- The Washington Times - Thursday, January 18, 2001

Chavez leads raid on tax-evading firm

CARACAS, Venezuela President Hugo Chavez yesterday led a raid on a company accused of tax evasion, seeking to make good on his promise to wage war on widespread tax cheating in the oil-rich South American nation.

Mr. Chavez, a populist ex-paratrooper elected as Venezuela's leader two years ago with a mandate to fight corruption in the world's No. 3 oil exporter, said he went as a "special guest" on the morning raid, accompanied by soldiers and tax officials.

"We have a firm commitment to make Venezuela a decent country," Mr. Chavez said in a speech at the Foreign Ministry. He called tax evaders a "corrupt mafia" who are worsening the poverty most Venezuelans find themselves in.

Income-tax evasion in Venezuela runs at 66 percent and at 40 percent for the value-added tax, according to official figures.

Clinton in last plea on Berenson case

LIMA, Peru President Clinton has made a last appeal to Peru's interim leader "for a good resolution" in the case of Lori Berenson, an American facing terrorism charges, government officials said yesterday.

Miss Berenson, a 31-year-old New York native, is facing a civilian retrial on charges of collaboration with leftist rebels after receiving a life sentence in 1996 by a hooded military judge. The military sentence was overturned last August.

Mr. Clinton, who is finishing his eight-year-presidency this week, spoke to interim President Valentin Paniagua by telephone Tuesday night, according to Mr.
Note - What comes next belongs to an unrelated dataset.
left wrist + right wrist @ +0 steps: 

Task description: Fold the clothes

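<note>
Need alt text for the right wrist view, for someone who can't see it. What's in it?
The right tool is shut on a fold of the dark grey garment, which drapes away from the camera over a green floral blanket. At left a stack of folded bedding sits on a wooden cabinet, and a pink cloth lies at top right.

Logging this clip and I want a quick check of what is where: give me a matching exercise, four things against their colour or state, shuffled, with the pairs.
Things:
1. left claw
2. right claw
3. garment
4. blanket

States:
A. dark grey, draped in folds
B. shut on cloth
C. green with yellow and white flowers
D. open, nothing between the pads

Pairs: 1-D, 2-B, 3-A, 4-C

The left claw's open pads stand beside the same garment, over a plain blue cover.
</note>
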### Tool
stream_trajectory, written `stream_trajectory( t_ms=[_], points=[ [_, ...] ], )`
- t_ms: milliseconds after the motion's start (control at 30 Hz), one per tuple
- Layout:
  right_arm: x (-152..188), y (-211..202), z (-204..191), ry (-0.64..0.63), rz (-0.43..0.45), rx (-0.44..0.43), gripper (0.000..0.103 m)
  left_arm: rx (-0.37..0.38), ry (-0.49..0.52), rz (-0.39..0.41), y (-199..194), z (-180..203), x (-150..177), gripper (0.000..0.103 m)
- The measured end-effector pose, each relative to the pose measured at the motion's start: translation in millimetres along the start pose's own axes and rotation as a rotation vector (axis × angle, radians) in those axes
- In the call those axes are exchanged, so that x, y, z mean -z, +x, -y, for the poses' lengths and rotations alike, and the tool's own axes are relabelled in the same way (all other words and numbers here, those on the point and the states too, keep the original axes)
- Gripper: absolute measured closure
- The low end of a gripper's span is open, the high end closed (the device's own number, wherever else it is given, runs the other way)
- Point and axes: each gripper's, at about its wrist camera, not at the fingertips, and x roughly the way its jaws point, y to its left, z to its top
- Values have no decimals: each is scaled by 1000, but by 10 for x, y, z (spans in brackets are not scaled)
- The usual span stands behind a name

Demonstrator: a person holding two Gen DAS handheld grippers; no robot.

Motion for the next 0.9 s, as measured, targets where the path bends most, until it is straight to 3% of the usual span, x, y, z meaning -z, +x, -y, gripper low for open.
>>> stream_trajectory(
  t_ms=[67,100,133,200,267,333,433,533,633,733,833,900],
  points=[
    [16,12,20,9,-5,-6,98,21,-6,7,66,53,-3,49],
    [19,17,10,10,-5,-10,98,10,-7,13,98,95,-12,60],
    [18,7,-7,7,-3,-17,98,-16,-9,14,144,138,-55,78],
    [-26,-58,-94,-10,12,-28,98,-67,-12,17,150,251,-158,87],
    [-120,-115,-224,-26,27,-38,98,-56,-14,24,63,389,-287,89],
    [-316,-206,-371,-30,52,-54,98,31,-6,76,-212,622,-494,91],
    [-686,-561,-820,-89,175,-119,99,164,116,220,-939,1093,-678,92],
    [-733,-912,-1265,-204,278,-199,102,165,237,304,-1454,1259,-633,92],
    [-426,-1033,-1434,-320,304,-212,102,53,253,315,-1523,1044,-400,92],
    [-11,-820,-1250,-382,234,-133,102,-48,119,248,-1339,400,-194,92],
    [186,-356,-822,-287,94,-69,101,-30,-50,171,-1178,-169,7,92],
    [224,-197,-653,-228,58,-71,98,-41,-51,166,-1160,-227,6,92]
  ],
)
Paniagua's press secretary, Mario Razzeto.

Salvadorans in U.S. flock home to help

SAN SALVADOR With relatives homeless and hungry and many villages cut off from the outside world, Salvadorans living in the United States flew home yesterday to help bury the dead and rebuild their country after a devastating earthquake that killed nearly 700 people.

More than 1 million Salvadorans 15 percent of the country's population live in the United States, and many spent harrowing days watching television images of corpses being dug out from landslides with no word from relatives. Telephone lines were either down or jammed with calls, and the airport reopened to only limited flights Sunday.

Fathers some who hadn't been back for more than a decade rushed off planes into the arms of weeping children yesterday, and peasant families waited in front of the airport for sons to help them rebuild collapsed homes.

German racist crime likely to soar

BERLIN Figures for far-right and racist crime in Germany are likely to show a 40 percent jump in 2000, the country's internal security agency said yesterday.

Responding to inquiries, a spokesman for the Federal Agency for the Protection of the Constitution (BFV) said there had been 13,750 such reported crimes in the 11 months to November, up from some 10,000 for 1999 as a whole.

Of those, the number of incidents involving violence stood at 840, some 100 up on the year before, he said. The BFV is due to publish figures for 2000 as a whole in coming weeks.

Boy, 10, strangled at zoo's tiger cage

MOSCOW A 10-year-old Russian boy was killed when a cord on his jacket got caught on a tiger's cage in a zoo and he was strangled, a zoo official said yesterday.

Svetlana Glushchenko, the spokeswoman for the Penza zoo in central Russia, said zoo workers had found the dead boy on Tuesday afternoon when they went to feed the animals.

The zoo has very few visitors on weekdays during the winter, and there were no witnesses to the boy's killing, she said.

Journalists occupy Czech TV network

PRAGUE, Czech Republic Rebellious journalists who have occupied state-run Czech Television's newsroom for the past month extended their control yesterday, taking over management of the network as well.

Ladislav Paluska, former Czech Television finance director, said he and a group of rebellious journalists met no resistance when they arrived at the network's headquarters and took control of the director's office.

"We had to do it because there was no one to control the station," said Petr Cunderlik, a lawyer for the journalists.